И раз я никогда не веду разговоров ради того, чтобы угодить собеседнику, но всегда, о чем бы ни говорил, ради высшего блага, — не ради особого удовольствия, — раз не хочу следовать твоему совету и прибегать к хитрым уловкам, мне невозможно будет защищаться в суде. Снова приходят мне на ум слова, которые я сказал Полу: судить меня будут так, как дети судили бы врача, которого обвинил перед ними повар. Подумай сам, как защищаться такому человеку перед таким судом, если обвинитель заявит:
«Дети, этот человек и вам самим причинил много зла, и портит самых младших, пуская в дело нож и раскаленное железо, изнуряет их, душит и лишает дара речи, назначая горькие-прегорькие лекарства, морит голодом и томит жаждой — не то, что я, который закармливает вас всевозможными лакомствами!» Что, по-твоему, мог бы ответить врач, застигнутый такою бедой? Ведь если бы он ответил правду: «Все это делалось ради вашего здоровья, дети», — представляешь себе, какой крик подняли бы эти судьи? Оглушительный!
Калликл. Пожалуй.
Сократ. Да, надо думать. Значит, и по-твоему, ему было бы до крайности трудно собраться с мыслями и отвечать?
Калликл. Разумеется.
Сократ. В таком же самом положении, нисколько не сомневаюсь, очутился бы и я, если бы попал под суд. Я не смогу назвать ни одного удовольствия, которое бы я им доставил, а ведь именно в этом, на их взгляд, заключаются услуги и благодеяния, тогда как я не хвалю тех, кто их оказывает, и не завидую тем, кто их принимает. И если кто скажет про меня, что я порчу молодых, лишая их дара речи, или оскорбляю злословием старых в частных ли беседах или в собраниях, я не смогу ответить ни по правде, — что, дескать, все слова мои и поступки согласны со справедливостью и вашим желанием, граждане судьи, — ни каким-либо иным образом. Да уж, видимо, какая бы участь ни выпала, а придется терпеть.

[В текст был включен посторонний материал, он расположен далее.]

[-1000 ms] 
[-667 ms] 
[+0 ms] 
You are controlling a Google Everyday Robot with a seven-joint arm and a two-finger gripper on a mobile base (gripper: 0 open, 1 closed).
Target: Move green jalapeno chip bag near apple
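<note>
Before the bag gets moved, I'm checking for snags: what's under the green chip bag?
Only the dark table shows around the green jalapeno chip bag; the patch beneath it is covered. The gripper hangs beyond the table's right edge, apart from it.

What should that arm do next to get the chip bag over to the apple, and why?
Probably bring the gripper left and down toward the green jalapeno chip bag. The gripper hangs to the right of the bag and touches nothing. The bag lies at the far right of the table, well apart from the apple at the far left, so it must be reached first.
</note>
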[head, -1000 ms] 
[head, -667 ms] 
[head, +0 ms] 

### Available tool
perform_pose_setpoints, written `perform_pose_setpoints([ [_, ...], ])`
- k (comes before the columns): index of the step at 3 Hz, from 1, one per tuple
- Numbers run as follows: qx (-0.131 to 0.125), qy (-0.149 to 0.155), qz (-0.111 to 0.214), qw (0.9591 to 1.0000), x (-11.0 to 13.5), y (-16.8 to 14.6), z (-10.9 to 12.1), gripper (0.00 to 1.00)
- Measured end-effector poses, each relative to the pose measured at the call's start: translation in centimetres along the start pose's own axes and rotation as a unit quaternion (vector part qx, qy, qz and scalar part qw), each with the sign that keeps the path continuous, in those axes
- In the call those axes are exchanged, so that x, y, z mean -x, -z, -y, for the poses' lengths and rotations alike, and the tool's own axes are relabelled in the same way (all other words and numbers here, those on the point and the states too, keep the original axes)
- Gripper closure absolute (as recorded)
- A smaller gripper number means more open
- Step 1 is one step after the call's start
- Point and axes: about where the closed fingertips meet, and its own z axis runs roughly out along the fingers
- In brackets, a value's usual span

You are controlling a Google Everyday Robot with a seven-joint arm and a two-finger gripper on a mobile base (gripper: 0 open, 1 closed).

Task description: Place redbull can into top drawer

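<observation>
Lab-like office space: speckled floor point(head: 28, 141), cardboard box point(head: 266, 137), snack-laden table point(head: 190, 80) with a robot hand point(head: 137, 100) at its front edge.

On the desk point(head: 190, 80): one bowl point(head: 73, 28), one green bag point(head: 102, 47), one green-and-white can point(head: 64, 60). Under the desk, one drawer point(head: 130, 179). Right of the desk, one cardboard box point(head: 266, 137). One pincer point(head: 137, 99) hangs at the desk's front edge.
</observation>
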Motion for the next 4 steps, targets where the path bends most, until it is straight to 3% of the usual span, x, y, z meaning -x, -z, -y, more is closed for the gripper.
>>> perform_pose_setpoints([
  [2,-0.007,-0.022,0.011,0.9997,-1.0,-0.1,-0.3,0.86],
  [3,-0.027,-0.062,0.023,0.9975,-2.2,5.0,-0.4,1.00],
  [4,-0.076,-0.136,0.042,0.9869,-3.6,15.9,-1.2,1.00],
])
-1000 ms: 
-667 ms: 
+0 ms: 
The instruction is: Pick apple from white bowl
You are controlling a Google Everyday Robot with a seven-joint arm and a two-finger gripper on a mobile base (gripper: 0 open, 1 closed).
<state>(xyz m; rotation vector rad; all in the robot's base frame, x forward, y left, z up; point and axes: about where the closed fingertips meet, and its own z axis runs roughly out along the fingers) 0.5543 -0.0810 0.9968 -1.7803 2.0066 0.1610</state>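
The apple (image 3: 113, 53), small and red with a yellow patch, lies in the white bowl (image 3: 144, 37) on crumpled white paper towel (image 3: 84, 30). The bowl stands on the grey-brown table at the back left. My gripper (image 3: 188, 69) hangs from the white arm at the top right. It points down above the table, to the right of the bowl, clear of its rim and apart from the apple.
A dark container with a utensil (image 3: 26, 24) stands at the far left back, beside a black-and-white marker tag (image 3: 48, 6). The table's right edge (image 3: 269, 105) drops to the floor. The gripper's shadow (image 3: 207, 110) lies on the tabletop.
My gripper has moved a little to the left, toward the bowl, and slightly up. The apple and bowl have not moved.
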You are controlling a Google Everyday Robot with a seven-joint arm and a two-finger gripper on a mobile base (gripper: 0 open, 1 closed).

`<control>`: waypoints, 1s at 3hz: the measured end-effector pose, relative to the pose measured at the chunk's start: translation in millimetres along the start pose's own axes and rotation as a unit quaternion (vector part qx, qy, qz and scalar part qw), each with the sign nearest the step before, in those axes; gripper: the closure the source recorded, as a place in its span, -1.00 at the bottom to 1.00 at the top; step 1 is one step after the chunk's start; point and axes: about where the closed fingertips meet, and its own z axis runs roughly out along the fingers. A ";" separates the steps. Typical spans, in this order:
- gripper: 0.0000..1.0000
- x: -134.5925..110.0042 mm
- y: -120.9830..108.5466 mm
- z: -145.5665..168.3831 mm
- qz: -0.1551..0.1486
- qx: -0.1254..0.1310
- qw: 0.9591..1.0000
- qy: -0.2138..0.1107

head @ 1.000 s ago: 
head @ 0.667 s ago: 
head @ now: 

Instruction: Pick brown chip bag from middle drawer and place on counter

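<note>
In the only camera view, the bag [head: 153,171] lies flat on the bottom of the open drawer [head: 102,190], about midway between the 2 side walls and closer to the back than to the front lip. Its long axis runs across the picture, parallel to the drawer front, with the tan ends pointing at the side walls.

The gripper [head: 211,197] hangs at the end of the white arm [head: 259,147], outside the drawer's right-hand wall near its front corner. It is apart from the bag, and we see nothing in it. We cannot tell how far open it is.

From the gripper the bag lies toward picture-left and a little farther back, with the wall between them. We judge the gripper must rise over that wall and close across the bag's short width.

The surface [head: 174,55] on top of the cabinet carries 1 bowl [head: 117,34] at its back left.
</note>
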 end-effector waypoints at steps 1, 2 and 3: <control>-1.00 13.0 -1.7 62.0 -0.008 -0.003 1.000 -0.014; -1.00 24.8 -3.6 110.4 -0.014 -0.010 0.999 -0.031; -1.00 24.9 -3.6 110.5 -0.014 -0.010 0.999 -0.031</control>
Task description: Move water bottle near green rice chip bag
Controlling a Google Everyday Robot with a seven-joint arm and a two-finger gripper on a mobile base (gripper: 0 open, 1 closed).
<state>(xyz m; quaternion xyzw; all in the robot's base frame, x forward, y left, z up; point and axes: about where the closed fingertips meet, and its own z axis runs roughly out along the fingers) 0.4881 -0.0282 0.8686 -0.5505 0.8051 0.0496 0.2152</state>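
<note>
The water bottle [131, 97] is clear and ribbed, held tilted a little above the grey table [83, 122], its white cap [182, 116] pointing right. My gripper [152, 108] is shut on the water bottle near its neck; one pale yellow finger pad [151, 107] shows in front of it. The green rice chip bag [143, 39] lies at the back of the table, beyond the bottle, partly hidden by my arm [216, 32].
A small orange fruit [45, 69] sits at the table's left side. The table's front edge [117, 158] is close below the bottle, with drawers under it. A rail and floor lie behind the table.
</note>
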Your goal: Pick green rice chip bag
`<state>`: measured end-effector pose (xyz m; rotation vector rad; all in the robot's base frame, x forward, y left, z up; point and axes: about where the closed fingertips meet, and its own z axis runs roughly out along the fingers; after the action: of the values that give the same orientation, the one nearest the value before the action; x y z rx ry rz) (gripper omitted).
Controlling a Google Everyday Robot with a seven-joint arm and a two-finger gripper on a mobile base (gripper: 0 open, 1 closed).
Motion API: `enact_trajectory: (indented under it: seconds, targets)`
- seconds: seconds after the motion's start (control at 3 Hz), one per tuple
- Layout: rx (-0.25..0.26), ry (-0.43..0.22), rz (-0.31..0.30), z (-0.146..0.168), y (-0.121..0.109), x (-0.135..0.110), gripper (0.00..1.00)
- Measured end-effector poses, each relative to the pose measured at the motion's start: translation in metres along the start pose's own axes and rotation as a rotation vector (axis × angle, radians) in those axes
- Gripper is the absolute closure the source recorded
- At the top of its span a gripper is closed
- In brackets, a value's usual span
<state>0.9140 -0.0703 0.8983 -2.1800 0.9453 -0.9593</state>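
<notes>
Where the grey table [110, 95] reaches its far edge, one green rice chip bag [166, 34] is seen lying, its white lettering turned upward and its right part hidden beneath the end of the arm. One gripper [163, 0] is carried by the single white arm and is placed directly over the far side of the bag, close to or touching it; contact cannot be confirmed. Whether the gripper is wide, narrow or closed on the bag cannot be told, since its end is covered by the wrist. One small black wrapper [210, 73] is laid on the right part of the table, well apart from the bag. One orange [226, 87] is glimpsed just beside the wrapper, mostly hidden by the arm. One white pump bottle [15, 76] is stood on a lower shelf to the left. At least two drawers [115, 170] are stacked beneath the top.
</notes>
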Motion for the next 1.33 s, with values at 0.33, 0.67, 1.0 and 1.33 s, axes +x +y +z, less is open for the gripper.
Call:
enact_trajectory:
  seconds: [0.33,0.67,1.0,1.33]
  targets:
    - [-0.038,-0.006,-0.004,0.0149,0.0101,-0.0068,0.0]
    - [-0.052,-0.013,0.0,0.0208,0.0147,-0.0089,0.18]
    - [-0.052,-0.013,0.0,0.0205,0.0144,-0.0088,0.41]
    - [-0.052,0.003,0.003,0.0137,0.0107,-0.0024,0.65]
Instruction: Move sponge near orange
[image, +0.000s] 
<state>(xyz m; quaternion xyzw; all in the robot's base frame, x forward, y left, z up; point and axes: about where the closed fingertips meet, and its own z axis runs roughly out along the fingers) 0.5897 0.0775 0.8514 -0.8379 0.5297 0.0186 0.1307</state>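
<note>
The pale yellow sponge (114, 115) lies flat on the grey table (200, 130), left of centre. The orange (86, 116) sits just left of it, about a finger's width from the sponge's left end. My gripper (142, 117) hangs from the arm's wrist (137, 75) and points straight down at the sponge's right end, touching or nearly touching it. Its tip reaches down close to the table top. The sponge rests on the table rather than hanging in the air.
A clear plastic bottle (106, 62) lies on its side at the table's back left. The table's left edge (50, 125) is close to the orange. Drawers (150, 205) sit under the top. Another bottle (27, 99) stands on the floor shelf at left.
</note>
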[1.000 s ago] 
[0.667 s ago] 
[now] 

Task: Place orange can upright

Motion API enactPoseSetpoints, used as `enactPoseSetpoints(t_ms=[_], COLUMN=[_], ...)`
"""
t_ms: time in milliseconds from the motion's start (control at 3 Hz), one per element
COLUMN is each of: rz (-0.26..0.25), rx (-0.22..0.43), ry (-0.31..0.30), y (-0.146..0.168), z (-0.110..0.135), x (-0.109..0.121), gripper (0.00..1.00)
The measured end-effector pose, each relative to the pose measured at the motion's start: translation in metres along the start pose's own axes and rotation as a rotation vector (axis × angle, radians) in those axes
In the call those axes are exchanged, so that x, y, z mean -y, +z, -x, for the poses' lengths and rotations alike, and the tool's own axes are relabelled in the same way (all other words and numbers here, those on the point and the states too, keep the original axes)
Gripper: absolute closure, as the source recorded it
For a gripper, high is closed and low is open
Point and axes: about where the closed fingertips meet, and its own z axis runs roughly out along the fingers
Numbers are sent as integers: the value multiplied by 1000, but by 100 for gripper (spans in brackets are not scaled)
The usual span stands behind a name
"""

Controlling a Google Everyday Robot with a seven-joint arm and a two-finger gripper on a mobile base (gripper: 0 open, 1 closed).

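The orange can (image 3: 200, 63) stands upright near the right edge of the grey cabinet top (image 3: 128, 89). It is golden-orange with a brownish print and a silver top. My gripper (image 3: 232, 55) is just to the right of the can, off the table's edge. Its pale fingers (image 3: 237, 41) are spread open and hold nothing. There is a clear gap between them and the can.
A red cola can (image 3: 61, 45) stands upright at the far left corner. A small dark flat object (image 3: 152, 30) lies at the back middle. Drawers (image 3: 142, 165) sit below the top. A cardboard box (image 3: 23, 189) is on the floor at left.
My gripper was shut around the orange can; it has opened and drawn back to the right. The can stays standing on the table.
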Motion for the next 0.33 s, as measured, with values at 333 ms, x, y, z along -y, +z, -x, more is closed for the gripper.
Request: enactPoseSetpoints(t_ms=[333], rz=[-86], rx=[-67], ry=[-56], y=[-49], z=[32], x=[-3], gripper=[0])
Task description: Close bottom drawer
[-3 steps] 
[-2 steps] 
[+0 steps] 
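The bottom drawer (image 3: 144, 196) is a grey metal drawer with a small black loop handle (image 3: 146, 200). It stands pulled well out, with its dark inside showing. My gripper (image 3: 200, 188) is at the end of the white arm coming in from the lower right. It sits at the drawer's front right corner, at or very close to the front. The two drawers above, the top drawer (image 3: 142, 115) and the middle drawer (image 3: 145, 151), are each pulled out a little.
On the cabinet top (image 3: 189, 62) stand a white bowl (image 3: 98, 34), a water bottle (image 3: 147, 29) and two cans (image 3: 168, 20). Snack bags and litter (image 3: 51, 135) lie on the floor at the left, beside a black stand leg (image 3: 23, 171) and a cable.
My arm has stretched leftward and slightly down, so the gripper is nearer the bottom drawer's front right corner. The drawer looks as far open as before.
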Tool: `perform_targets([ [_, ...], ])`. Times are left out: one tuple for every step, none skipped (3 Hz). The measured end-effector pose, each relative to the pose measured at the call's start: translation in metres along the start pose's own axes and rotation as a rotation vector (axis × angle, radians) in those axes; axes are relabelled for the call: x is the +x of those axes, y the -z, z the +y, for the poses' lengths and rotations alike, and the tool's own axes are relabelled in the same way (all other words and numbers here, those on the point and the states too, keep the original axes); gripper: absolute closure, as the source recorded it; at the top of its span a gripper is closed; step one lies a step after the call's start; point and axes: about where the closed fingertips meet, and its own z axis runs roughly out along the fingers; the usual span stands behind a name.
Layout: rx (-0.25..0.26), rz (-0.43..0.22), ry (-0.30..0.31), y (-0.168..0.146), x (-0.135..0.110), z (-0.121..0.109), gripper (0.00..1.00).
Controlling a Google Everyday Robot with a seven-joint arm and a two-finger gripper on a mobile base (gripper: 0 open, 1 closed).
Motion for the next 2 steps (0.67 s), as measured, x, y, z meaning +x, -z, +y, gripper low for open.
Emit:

Калликл. И по-твоему, это прекрасно, Сократ, когда человек так беззащитен в своем городе и не в силах себе помочь?
Сократ. Да, Калликл, если он располагает тем единственным средством защиты, которое ты за ним признал, и даже не один раз, — если он защитил себя тем, что никогда и ни в чем не был несправедлив, — ни перед людьми, ни перед богами, ни на словах, ни на деле; и мы с тобою не раз согласились, что эта помощь — самая прекрасная, какую человек способен себе оказать. Вот если бы кто-нибудь меня уличил, что я не могу доставить себе и другим такой помощи, мне было бы стыдно, где бы меня ни уличили — в большом ли собрании или в малом или даже с глазу на глаз, — и если бы умирать приходилось из-за этого бессилия, я бы негодовал.